> [INSTRUCTIONS TO FOLLOW]
Transcribe verbatim the span of lines that opens with the line containing "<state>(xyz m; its" and closes with the last line of the data below.

> [DATASET SECTION]

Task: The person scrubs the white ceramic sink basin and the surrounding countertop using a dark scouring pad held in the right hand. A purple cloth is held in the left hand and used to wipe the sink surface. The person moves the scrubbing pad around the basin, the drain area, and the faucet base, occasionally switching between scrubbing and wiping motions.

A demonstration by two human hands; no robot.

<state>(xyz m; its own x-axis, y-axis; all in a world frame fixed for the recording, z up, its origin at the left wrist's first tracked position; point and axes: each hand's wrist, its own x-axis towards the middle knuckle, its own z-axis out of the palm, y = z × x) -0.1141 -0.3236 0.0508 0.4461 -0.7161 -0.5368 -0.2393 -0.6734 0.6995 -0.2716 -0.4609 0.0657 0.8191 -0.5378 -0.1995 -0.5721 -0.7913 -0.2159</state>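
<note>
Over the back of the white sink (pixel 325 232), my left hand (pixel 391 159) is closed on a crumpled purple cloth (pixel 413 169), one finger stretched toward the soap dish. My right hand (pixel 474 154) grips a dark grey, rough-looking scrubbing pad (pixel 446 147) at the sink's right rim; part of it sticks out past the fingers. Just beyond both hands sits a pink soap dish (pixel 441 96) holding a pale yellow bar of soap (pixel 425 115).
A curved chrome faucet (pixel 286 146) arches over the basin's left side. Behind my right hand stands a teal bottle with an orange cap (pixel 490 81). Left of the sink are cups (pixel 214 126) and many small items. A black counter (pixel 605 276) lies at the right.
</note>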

> [RESPONSE BELOW]
<state>(xyz m; its own x-axis, y-axis; all in a world frame fixed for the recording, z up, its origin at the left wrist's first tracked position; point and axes: each hand's wrist, its own x-axis towards the middle knuckle, its own z-axis out of the palm, y = z × x) -0.1141 -0.3236 0.0508 0.4461 -0.7161 -0.5368 -0.2393 -0.6734 0.6995 -0.2716 -0.4609 0.0657 0.8191 -0.5378 -0.1995 -0.5721 -0.7913 -0.2159</state>
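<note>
Over the back of the white sink (pixel 325 232), my left hand (pixel 391 159) is closed on a crumpled purple cloth (pixel 413 169), one finger stretched toward the soap dish. My right hand (pixel 474 154) grips a dark grey, rough-looking scrubbing pad (pixel 446 147) at the sink's right rim; part of it sticks out past the fingers. Just beyond both hands sits a pink soap dish (pixel 441 96) holding a pale yellow bar of soap (pixel 425 115).
A curved chrome faucet (pixel 286 146) arches over the basin's left side. Behind my right hand stands a teal bottle with an orange cap (pixel 490 81). Left of the sink are cups (pixel 214 126) and many small items. A black counter (pixel 605 276) lies at the right.
</note>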

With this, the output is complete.